**TASK GOAL**
Reproduce all records verbatim.

Segment Start: DATASET RECORDS

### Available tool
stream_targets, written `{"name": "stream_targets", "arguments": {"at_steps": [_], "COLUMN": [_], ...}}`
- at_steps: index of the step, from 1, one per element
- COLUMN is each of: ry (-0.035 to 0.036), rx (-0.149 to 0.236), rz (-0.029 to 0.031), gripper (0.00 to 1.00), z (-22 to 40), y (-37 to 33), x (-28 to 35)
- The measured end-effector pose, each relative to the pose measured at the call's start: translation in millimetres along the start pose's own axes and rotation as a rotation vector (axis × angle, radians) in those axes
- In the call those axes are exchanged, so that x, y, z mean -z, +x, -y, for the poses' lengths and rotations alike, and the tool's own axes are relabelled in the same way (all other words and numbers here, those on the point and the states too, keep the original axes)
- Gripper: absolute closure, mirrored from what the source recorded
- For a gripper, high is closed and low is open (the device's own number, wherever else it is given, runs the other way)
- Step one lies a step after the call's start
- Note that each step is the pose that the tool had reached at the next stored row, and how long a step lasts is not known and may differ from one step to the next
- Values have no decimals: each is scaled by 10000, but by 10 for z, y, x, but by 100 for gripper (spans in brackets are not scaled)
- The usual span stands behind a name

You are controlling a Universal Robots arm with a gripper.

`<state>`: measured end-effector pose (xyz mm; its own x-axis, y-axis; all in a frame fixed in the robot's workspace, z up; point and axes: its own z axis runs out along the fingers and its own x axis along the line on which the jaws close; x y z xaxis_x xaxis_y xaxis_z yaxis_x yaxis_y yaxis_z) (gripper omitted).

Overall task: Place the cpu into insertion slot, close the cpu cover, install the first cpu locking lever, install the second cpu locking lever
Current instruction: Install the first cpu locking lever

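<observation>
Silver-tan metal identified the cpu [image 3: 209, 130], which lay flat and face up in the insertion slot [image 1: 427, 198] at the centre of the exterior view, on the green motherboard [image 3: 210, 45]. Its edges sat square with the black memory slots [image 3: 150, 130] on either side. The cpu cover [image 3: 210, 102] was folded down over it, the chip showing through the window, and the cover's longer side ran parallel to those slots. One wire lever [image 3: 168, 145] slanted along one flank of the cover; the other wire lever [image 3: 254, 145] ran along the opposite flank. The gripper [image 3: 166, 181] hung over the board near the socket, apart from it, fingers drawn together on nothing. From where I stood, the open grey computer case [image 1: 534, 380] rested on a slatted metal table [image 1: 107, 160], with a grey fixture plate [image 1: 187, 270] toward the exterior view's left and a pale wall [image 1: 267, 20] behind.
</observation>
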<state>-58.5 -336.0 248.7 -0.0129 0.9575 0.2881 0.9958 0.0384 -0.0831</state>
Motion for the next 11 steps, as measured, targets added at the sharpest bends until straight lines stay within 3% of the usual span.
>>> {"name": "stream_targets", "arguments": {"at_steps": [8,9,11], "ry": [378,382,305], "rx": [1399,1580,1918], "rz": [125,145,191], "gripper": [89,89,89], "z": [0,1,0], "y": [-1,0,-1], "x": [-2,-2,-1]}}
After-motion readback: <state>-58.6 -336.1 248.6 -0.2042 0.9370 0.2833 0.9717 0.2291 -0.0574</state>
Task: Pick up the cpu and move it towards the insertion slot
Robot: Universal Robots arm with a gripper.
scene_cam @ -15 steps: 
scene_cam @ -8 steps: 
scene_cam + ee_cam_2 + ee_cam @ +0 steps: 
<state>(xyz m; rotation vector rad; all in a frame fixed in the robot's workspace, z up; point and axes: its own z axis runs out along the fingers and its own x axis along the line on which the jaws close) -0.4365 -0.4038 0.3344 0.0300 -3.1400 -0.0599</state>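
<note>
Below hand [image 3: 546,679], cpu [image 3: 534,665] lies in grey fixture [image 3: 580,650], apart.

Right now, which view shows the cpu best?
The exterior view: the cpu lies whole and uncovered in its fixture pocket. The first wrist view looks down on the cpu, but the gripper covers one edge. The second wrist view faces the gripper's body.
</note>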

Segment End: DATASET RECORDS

**RESPONSE TO THE EXERCISE**
### Available tool
stream_targets, written `{"name": "stream_targets", "arguments": {"at_steps": [_], "COLUMN": [_], ...}}`
- at_steps: index of the step, from 1, one per element
- COLUMN is each of: ry (-0.035 to 0.036), rx (-0.149 to 0.236), rz (-0.029 to 0.031), gripper (0.00 to 1.00), z (-22 to 40), y (-37 to 33), x (-28 to 35)
- The measured end-effector pose, each relative to the pose measured at the call's start: translation in millimetres along the start pose's own axes and rotation as a rotation vector (axis × angle, radians) in those axes
- In the call those axes are exchanged, so that x, y, z mean -z, +x, -y, for the poses' lengths and rotations alike, and the tool's own axes are relabelled in the same way (all other words and numbers here, those on the point and the states too, keep the original axes)
- Gripper: absolute closure, mirrored from what the source recorded
- For a gripper, high is closed and low is open (the device's own number, wherever else it is given, runs the other way)
- Step one lies a step after the call's start
- Note that each step is the pose that the tool had reached at the next stored row, and how long a step lasts is not known and may differ from one step to the next
- Values have no decimals: each is scaled by 10000, but by 10 for z, y, x, but by 100 for gripper (spans in brackets are not scaled)
- The usual span stands behind a name

You are controlling a Universal Robots arm with a gripper.

`<state>`: measured end-effector pose (xyz mm; its own x-axis, y-axis; all in a frame fixed in the robot's workspace, z up; point and axes: its own z axis runs out along the fingers and its own x axis along the line on which the jaws close; x y z xaxis_x xaxis_y xaxis_z yaxis_x yaxis_y yaxis_z) (gripper omitted).

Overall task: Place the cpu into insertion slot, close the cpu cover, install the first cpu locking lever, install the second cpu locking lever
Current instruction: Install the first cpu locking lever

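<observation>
Silver-tan metal identified the cpu [image 3: 209, 130], which lay flat and face up in the insertion slot [image 1: 427, 198] at the centre of the exterior view, on the green motherboard [image 3: 210, 45]. Its edges sat square with the black memory slots [image 3: 150, 130] on either side. The cpu cover [image 3: 210, 102] was folded down over it, the chip showing through the window, and the cover's longer side ran parallel to those slots. One wire lever [image 3: 168, 145] slanted along one flank of the cover; the other wire lever [image 3: 254, 145] ran along the opposite flank. The gripper [image 3: 166, 181] hung over the board near the socket, apart from it, fingers drawn together on nothing. From where I stood, the open grey computer case [image 1: 534, 380] rested on a slatted metal table [image 1: 107, 160], with a grey fixture plate [image 1: 187, 270] toward the exterior view's left and a pale wall [image 1: 267, 20] behind.
</observation>
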<state>-58.5 -336.0 248.7 -0.0129 0.9575 0.2881 0.9958 0.0384 -0.0831</state>
Motion for the next 11 steps, as measured, targets added at the sharpest bends until straight lines stay within 3% of the usual span.
>>> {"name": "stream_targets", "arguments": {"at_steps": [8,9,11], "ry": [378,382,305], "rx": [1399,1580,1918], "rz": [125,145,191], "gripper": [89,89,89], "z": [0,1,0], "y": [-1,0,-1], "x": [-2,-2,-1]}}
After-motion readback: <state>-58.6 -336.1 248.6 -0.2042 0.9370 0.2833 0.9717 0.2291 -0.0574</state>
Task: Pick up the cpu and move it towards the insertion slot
Robot: Universal Robots arm with a gripper.
scene_cam @ -15 steps: 
scene_cam @ -8 steps: 
scene_cam + ee_cam_2 + ee_cam @ +0 steps: 
<state>(xyz m; rotation vector rad; all in a frame fixed in the robot's workspace, z up; point and axes: its own z axis runs out along the fingers and its own x axis along the line on which the jaws close) -0.4365 -0.4038 0.3344 0.0300 -3.1400 -0.0599</state>
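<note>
Below hand [image 3: 546,679], cpu [image 3: 534,665] lies in grey fixture [image 3: 580,650], apart.

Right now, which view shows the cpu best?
The exterior view: the cpu lies whole and uncovered in its fixture pocket. The first wrist view looks down on the cpu, but the gripper covers one edge. The second wrist view faces the gripper's body.
</note>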

No additional output will be generated.